The job is to output each record exactly as it stands, pictures excluded.
=-=-=-=-=
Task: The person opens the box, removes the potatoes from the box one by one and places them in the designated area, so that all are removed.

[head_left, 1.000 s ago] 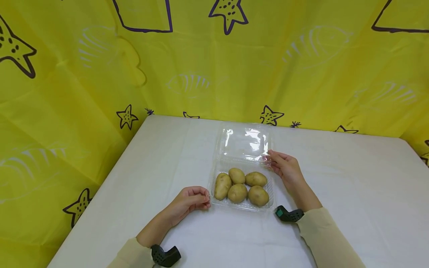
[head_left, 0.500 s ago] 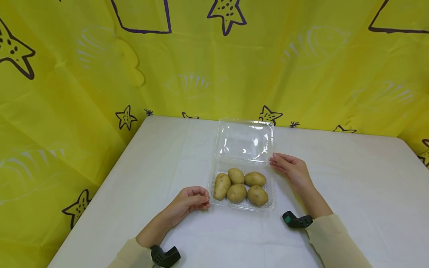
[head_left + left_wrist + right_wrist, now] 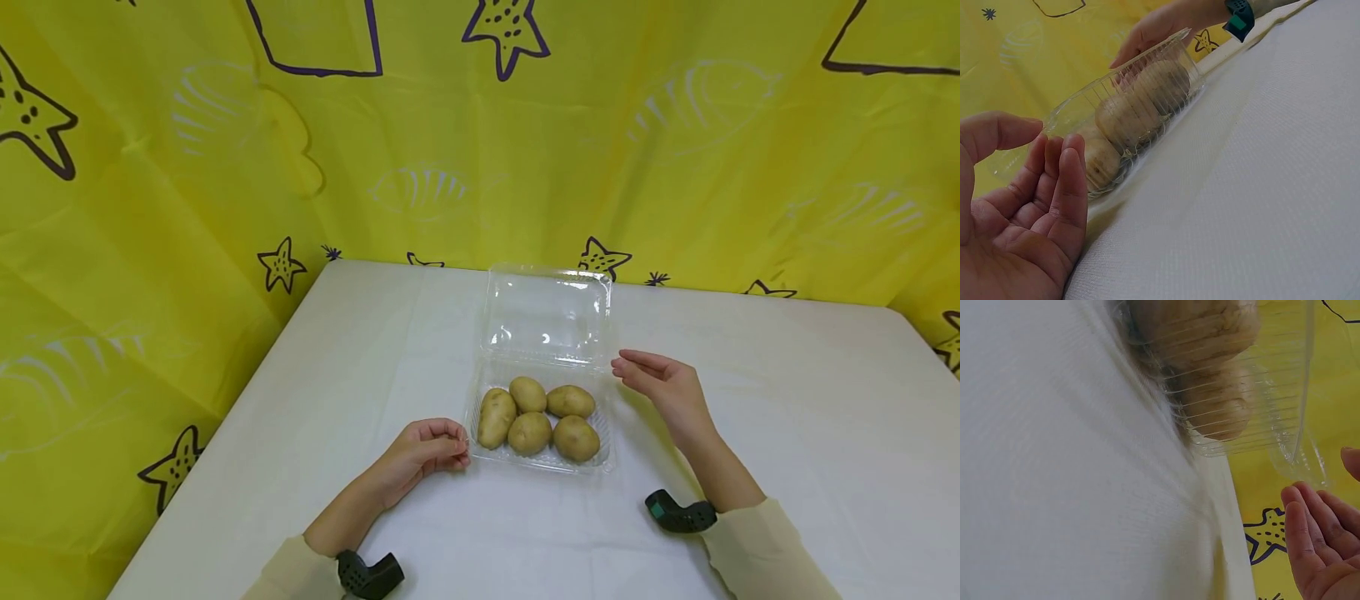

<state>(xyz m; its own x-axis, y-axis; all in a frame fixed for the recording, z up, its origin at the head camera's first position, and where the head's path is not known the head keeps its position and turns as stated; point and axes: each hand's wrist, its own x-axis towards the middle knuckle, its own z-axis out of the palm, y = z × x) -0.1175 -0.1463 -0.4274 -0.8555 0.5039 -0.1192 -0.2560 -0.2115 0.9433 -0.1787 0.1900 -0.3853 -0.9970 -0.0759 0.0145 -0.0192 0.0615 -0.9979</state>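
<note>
A clear plastic clamshell container [image 3: 609, 454] lies with several potatoes [image 3: 530, 433] in its ribbed base. Its transparent lid [image 3: 547, 321] is folded back, away from the person. At the base's near left corner, my left hand [image 3: 427, 454] pinches the rim between thumb and fingers; the left wrist view shows the thumb [image 3: 1019, 131] at that corner. My right hand [image 3: 663, 387] is off to the right of the hinge, fingers fairly straight and holding nothing. In the right wrist view a gap shows between its fingertips [image 3: 1297, 494] and the container.
A white cloth [image 3: 787, 417] covers the table under the container. Behind and to the left hangs a yellow curtain [image 3: 450, 125] with starfish and fish drawings. Each wrist carries a dark band device [image 3: 678, 512], and the sleeves are beige.
My right hand has let go of the lid near the hinge and drawn away to the right. The lid has tipped up a little at its far edge. The left hand stays put.
</note>
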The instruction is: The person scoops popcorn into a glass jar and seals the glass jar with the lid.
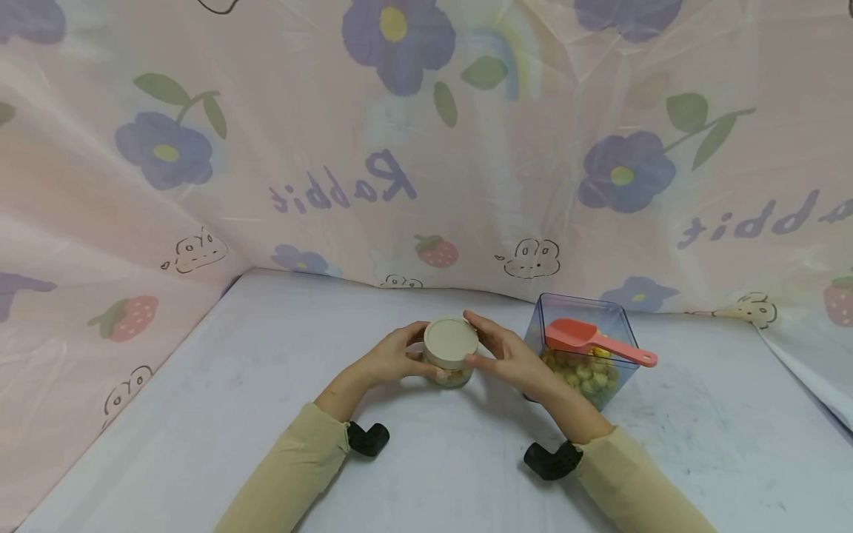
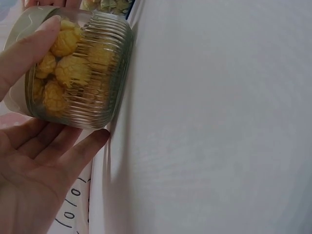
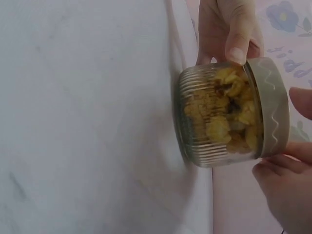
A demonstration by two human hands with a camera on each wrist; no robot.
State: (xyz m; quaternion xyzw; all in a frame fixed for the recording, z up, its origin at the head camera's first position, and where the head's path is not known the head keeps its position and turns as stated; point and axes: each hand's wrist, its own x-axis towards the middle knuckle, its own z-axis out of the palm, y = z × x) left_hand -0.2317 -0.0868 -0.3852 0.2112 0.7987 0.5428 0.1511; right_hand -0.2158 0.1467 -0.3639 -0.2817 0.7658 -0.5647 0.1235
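Observation:
A ribbed glass jar (image 2: pixel 97 73) holding round yellow popcorn (image 2: pixel 73 70) stands on the white tabletop, topped by a cream lid (image 1: pixel 451 339). My left hand (image 1: pixel 389 359) grips the jar from the left, its thumb across the glass near the lid and its fingers on the far side. From the right, my right hand (image 1: pixel 509 357) holds the lid's edge between thumb and fingers. In the right wrist view, the zigzag-patterned side of the lid (image 3: pixel 273 107) sits on the jar's mouth, with right-hand fingers at its rim.
Right of the jar is a clear bluish square container (image 1: pixel 629 385) with popcorn in it. A coral-red scoop (image 1: pixel 600 342) lies across its top, handle over the right rim. Behind the white table (image 1: pixel 266 444) hangs a pink printed curtain (image 1: pixel 466 170).

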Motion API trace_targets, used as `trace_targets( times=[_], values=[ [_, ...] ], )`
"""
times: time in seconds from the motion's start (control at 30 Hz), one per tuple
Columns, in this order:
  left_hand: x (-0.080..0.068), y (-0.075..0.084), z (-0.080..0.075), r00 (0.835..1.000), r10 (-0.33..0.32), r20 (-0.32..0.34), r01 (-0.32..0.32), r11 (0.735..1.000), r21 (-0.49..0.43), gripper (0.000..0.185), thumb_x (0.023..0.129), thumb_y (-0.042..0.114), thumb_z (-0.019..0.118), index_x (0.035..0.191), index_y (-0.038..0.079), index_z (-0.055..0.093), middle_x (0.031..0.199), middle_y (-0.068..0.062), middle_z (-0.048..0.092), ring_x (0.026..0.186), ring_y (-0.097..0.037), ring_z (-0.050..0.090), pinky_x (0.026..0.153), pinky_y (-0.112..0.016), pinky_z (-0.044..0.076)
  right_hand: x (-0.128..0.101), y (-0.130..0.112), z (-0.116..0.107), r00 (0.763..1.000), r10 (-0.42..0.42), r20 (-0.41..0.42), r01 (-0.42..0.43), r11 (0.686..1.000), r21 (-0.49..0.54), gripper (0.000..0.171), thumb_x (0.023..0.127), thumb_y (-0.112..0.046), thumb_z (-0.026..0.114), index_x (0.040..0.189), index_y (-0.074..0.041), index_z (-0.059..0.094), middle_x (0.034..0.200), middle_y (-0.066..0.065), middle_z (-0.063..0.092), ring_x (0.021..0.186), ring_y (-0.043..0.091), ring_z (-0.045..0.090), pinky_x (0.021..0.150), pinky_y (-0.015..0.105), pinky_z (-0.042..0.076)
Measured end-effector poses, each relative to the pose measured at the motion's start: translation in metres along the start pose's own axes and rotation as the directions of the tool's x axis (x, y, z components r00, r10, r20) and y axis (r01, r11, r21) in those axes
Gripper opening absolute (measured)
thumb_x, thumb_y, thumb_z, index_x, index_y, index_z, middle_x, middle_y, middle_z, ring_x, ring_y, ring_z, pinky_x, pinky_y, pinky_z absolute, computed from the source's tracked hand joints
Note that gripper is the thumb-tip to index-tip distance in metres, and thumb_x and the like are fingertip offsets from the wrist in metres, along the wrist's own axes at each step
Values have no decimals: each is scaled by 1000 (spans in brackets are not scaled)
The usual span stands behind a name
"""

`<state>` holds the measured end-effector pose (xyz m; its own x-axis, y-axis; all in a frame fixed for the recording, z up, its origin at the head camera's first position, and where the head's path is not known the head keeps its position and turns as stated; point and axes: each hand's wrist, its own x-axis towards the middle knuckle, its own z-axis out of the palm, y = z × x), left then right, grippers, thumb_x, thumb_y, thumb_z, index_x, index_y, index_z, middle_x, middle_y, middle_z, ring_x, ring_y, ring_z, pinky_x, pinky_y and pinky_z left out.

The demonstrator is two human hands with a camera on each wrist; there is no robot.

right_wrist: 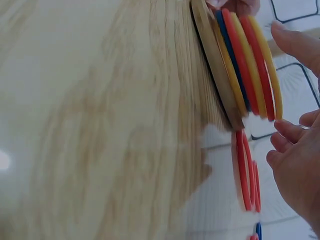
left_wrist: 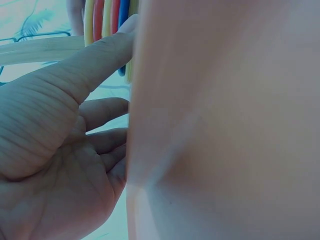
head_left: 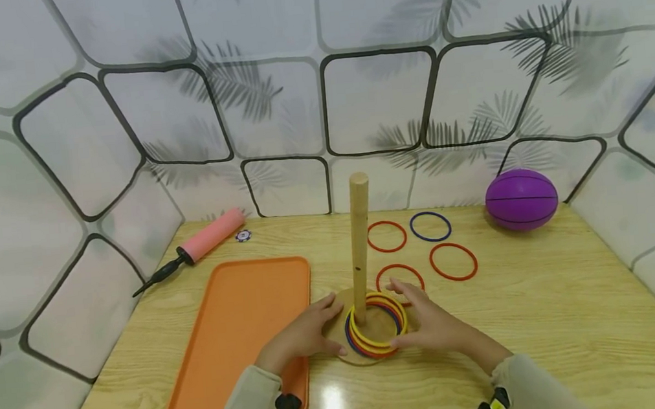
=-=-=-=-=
▸ Solution for this task:
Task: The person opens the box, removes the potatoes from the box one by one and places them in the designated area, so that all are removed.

[head_left, 1.000 s ago] 
[head_left, 0.500 s ago] 
[head_left + left_wrist + right_wrist, now] 

<state>(xyz m; its own x-axis, y-axis; all in a frame fixed for the recording, z up, its origin at the head camera's first position, and where the head's path is not known the head keeps its position and turns as stated; point and axes: each hand's wrist, its own x-axis towards the middle knuckle, its own z-axis out of the palm, y = z × x) -0.1175 -0.1463 -0.4274 -0.8555 0.5039 -0.1192 -0.2560 -0.2115 0.9433 -0.1787 0.1900 -0.3853 -0.9970 -0.0759 0.0145 -0.0192 0.0615 -0.9979</state>
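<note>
A clear plastic clamshell container [image 3: 609, 454] lies with several potatoes [image 3: 530, 433] in its ribbed base. Its transparent lid [image 3: 547, 321] is folded back, away from the person. At the base's near left corner, my left hand [image 3: 427, 454] pinches the rim between thumb and fingers; the left wrist view shows the thumb [image 3: 1019, 131] at that corner. My right hand [image 3: 663, 387] is off to the right of the hinge, fingers fairly straight and holding nothing. In the right wrist view a gap shows between its fingertips [image 3: 1297, 494] and the container.
A white cloth [image 3: 787, 417] covers the table under the container. Behind and to the left hangs a yellow curtain [image 3: 450, 125] with starfish and fish drawings. Each wrist carries a dark band device [image 3: 678, 512], and the sleeves are beige.
My right hand has let go of the lid near the hinge and drawn away to the right. The lid has tipped up a little at its far edge. The left hand stays put.
</note>
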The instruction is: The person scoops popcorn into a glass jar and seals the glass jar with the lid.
A demonstration by two human hands with a camera on each wrist; no robot.
State: (xyz m; quaternion xyzw; all in a frame fixed for the recording, z up, its origin at the head camera's first position, and where the head's path is not known the head keeps its position and turns as stated; point and axes: each hand's wrist, its own x-axis towards the middle knuckle, its own z-axis out of the palm, y = z × x) left_hand -0.2317 -0.0868 -0.3852 0.2112 0.7987 0.5428 0.1511; right_hand -0.2158 0.1467 -0.3639 -0.2817 0.7658 -0.5647 0.1235
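Observation:
A ribbed glass jar (image 2: pixel 97 73) holding round yellow popcorn (image 2: pixel 73 70) stands on the white tabletop, topped by a cream lid (image 1: pixel 451 339). My left hand (image 1: pixel 389 359) grips the jar from the left, its thumb across the glass near the lid and its fingers on the far side. From the right, my right hand (image 1: pixel 509 357) holds the lid's edge between thumb and fingers. In the right wrist view, the zigzag-patterned side of the lid (image 3: pixel 273 107) sits on the jar's mouth, with right-hand fingers at its rim.
Right of the jar is a clear bluish square container (image 1: pixel 629 385) with popcorn in it. A coral-red scoop (image 1: pixel 600 342) lies across its top, handle over the right rim. Behind the white table (image 1: pixel 266 444) hangs a pink printed curtain (image 1: pixel 466 170).
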
Motion API trace_targets, used as `trace_targets( times=[_], values=[ [_, ...] ], )`
"""
times: time in seconds from the motion's start (control at 30 Hz), one per tuple
Columns, in this order:
  left_hand: x (-0.080..0.068), y (-0.075..0.084), z (-0.080..0.075), r00 (0.835..1.000), r10 (-0.33..0.32), r20 (-0.32..0.34), r01 (-0.32..0.32), r11 (0.735..1.000), r21 (-0.49..0.43), gripper (0.000..0.185), thumb_x (0.023..0.129), thumb_y (-0.042..0.114), thumb_z (-0.019..0.118), index_x (0.035..0.191), index_y (-0.038..0.079), index_z (-0.055..0.093), middle_x (0.031..0.199), middle_y (-0.068..0.062), middle_z (-0.048..0.092), ring_x (0.026..0.186), ring_y (-0.097..0.037), ring_z (-0.050..0.090), pinky_x (0.026..0.153), pinky_y (-0.112..0.016), pinky_z (-0.044..0.076)
  right_hand: x (-0.128..0.101), y (-0.130..0.112), z (-0.116..0.107), r00 (0.763..1.000), r10 (-0.42..0.42), r20 (-0.41..0.42), r01 (-0.42..0.43), r11 (0.686..1.000), r21 (-0.49..0.54), gripper (0.000..0.171), thumb_x (0.023..0.127), thumb_y (-0.112..0.046), thumb_z (-0.026..0.114), index_x (0.040..0.189), index_y (-0.074..0.041), index_z (-0.059..0.094), middle_x (0.034..0.200), middle_y (-0.066..0.065), middle_z (-0.063..0.092), ring_x (0.021..0.186), ring_y (-0.043..0.091), ring_z (-0.045..0.090), pinky_x (0.021..0.150), pinky_y (-0.015..0.105), pinky_z (-0.042..0.076)
Measured end-effector poses, each relative to the pose measured at the motion's start: translation in metres along the start pose's own axes and rotation as the directions of the tool's x axis (x, y, z components r00, r10, r20) and y axis (r01, r11, r21) in those axes
Gripper opening absolute (measured)
thumb_x, thumb_y, thumb_z, index_x, index_y, index_z, middle_x, middle_y, middle_z, ring_x, ring_y, ring_z, pinky_x, pinky_y, pinky_z absolute, computed from the source's tracked hand joints
Note that gripper is the thumb-tip to index-tip distance in metres, and thumb_x and the like are fingertip offsets from the wrist in metres, along the wrist's own axes at each step
Values have no decimals: each is scaled by 1000 (spans in brackets are not scaled)
The usual span stands behind a name
"""

`<state>` holds the measured end-effector pose (xyz m; its own x-axis, y-axis; all in a frame fixed for the recording, z up, its origin at the head camera's first position, and where the head's path is not known the head keeps its position and turns as stated; point and axes: each hand's wrist, its own x-axis towards the middle knuckle, its own z-axis out of the palm, y = z × x), left then right, grippers, thumb_x, thumb_y, thumb_z, index_x, index_y, index_z, middle_x, middle_y, middle_z, ring_x, ring_y, ring_z, pinky_x, pinky_y and pinky_z left out.

The demonstrator is two human hands with a camera on each wrist; there is no robot.

right_wrist: 
left_wrist: 
head_left: 

The exercise is done, and no more output is needed.